Injecting dynamic data into headers

You can enrich the response headers by injecting data from context variables or session objects into the headers.
  • context variables, extracted from the request at the start of the middleware chain, can be injected into added headers using the $tyk_context. namespace
  • session metadata, from the Tyk Session Object linked to the request, can be injected into added headers using the $tyk_meta. namespace
  • values from key-value (KV) storage can be injected into added headers using the notation appropriate to the location of the KV store
If you’re using Tyk OAS APIs, then you can find details and examples of how to configure the response header transform middleware here. If you’re using Tyk Classic APIs, then you can find details and examples of how to configure the response header transform middleware here.

Using Tyk OAS

Tyk’s response header transform middleware enables you to append or delete headers on responses received from the upstream service before sending them to the client. There are two options for this:
  • API-level modification that is applied to all responses for the API
  • endpoint-level modification that is applied only to responses from a specific endpoint
    If both API-level and endpoint-level middleware are configured, the endpoint-level transformation will be applied first.
When working with Tyk OAS APIs the transformation is configured in the Tyk OAS API Definition. You can do this via the Tyk Dashboard API or in the API Designer. If you’re using the legacy Tyk Classic APIs, then check out the Tyk Classic page.

API Definition

The API-level and endpoint-level response header transforms have a common configuration but are configured in different sections of the API definition.

API-level transform

To append headers to, or delete headers from, responses from all endpoints defined for your API you must add a new transformResponseHeaders object to the middleware.global section of the Tyk OAS Extension (x-tyk-api-gateway) in your Tyk OAS API Definition. You only need to enable the middleware (set enabled:true) and then configure the details of headers to add and those to remove. For example: 
{
    "components": {},
    "info": {
        "title": "example-response-header",
        "version": "1.0.0"
    },
    "openapi": "3.0.3",
    "paths": {
        "/status/200": {
            "get": {
                "operationId": "status/200get",
                "responses": {
                    "200": {
                        "description": ""
                    }
                }
            }
        }
    },
    "x-tyk-api-gateway": {
        "info": {
            "name": "example-response-header",
            "state": {
                "active": true
            }
        },
        "upstream": {
            "url": "http://httpbin.org/"
        },
        "server": {
            "listenPath": {
                "value": "/example-response-header/",
                "strip": true
            }
        },
        "middleware": {
            "global": {
                "transformResponseHeaders": {
                    "enabled": true,
                    "remove": [
                        "X-Secret"
                    ],
                    "add": [
                        {
                            "name": "X-Static",
                            "value": "foobar"
                        },
                        {
                            "name": "X-Request-ID",
                            "value": "$tyk_context.request_id"
                        },
                        {
                            "name": "X-User-ID",
                            "value": "$tyk_meta.uid"
                        }
                    ]
                }
            }
        }
    }
}
This configuration will add three new headers to each response:
  • X-Static with the value foobar
  • X-Request-ID with a dynamic value taken from the request_id context variable
  • X-User-ID with a dynamic value taken from the uid field in the session metadata
It will also delete one header (if present) from each response:
  • X-Secret
The configuration above is a complete and valid Tyk OAS API Definition that you can import into Tyk to try out the API-level response header transform.

Endpoint-level transform

The design of the Tyk OAS API Definition takes advantage of the operationId defined in the OpenAPI Document that declares both the path and method for which the middleware should be added.
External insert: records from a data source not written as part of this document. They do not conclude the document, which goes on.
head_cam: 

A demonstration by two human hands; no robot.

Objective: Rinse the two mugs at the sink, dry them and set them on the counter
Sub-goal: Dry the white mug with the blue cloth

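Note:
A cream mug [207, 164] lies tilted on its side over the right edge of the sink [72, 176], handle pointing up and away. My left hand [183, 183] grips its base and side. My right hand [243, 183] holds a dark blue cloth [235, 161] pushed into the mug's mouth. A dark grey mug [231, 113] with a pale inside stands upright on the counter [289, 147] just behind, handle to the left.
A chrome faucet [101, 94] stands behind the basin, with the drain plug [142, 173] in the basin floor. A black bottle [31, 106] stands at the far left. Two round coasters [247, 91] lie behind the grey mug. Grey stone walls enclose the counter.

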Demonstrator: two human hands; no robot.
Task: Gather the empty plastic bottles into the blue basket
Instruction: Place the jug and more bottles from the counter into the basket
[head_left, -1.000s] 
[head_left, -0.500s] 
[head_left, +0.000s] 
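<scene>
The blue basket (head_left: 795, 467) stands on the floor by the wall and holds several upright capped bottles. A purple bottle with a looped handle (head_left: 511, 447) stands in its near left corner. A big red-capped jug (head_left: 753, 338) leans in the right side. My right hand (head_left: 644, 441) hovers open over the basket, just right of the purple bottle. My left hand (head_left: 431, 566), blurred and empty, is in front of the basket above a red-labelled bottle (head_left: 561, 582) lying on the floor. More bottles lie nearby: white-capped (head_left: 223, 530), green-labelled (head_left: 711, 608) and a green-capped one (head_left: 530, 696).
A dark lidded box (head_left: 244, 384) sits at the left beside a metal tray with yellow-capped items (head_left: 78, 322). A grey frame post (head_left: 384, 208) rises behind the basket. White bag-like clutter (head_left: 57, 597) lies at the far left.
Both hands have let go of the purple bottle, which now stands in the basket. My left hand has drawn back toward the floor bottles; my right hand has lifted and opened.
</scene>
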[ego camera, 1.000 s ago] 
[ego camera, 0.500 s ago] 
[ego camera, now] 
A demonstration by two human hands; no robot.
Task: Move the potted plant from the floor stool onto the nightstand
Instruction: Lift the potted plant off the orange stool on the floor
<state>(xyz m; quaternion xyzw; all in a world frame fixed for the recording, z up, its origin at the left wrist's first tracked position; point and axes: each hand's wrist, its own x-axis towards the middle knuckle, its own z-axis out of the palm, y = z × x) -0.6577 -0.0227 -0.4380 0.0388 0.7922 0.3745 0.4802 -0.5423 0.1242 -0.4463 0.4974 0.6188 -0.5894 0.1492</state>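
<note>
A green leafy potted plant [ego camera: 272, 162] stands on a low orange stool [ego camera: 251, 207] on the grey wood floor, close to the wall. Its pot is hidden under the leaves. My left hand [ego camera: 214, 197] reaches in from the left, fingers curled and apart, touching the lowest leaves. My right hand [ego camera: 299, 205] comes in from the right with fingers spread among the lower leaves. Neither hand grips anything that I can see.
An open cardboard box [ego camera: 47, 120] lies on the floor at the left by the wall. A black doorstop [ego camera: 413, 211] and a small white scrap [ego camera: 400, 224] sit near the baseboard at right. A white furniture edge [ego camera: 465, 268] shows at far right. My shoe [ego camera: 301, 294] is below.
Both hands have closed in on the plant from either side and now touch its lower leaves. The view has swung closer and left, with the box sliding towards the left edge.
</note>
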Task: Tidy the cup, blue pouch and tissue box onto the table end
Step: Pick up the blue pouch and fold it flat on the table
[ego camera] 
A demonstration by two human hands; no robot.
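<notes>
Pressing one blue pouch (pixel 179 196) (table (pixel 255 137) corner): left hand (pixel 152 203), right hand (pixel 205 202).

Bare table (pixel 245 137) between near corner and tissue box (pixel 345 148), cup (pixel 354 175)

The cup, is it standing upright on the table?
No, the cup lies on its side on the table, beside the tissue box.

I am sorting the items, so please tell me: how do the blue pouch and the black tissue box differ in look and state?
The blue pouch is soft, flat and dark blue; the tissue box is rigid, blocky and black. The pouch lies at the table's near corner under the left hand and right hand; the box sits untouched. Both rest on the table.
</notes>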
Endpoint paths entries (and the associated operationId) can contain wildcards in the form of any string bracketed by curly braces, for example /status/{code}. These wildcards are so they are human readable and do not translate to variable names. Under the hood, a wildcard translates to the “match everything” regex of: (.*). The response header transform middleware (transformResponseMethod) can be added to the operations section of the Tyk OAS Extension (x-tyk-api-gateway) in your Tyk OAS API Definition for the appropriate operationId (as configured in the paths section of your OpenAPI Document). You only need to enable the middleware (set enabled:true) and then configure the details of headers to add and those to remove. For example: 
{
    "components": {},
    "info": {
        "title": "example-response-method",
        "version": "1.0.0"
    },
    "openapi": "3.0.3",
    "paths": {
        "/status/200": {
            "get": {
                "operationId": "status/200get",
                "responses": {
                    "200": {
                        "description": ""
                    }
                }
            }
        }
    },
    "x-tyk-api-gateway": {
        "info": {
            "name": "example-response-method",
            "state": {
                "active": true
            }
        },
        "upstream": {
            "url": "http://httpbin.org/"
        },
        "server": {
            "listenPath": {
                "value": "/example-response-method/",
                "strip": true
            }
        },
        "middleware": {
            "operations": {
                "status/200get": {
                    "transformResponseHeaders": {
                        "enabled": true,
                        "remove": [
                            "X-Static"
                        ],
                        "add": [
                            {
                                "name": "X-Secret",
                                "value": "the-secret-key-is-secret"
                            }
                        ]
                    }
                }
            }
        }
    }
}
In this example the Response Header Transform middleware has been configured for HTTP GET requests to the /status/200 endpoint. Any response received from the upstream service following a request to that endpoint will have the X-Static header removed and the X-Secret and X-New headers added (with values set to the-secret-key-is-secret and another-header). The configuration above is a complete and valid Tyk OAS API Definition that you can import into Tyk to try out the endpoint-level response header transform.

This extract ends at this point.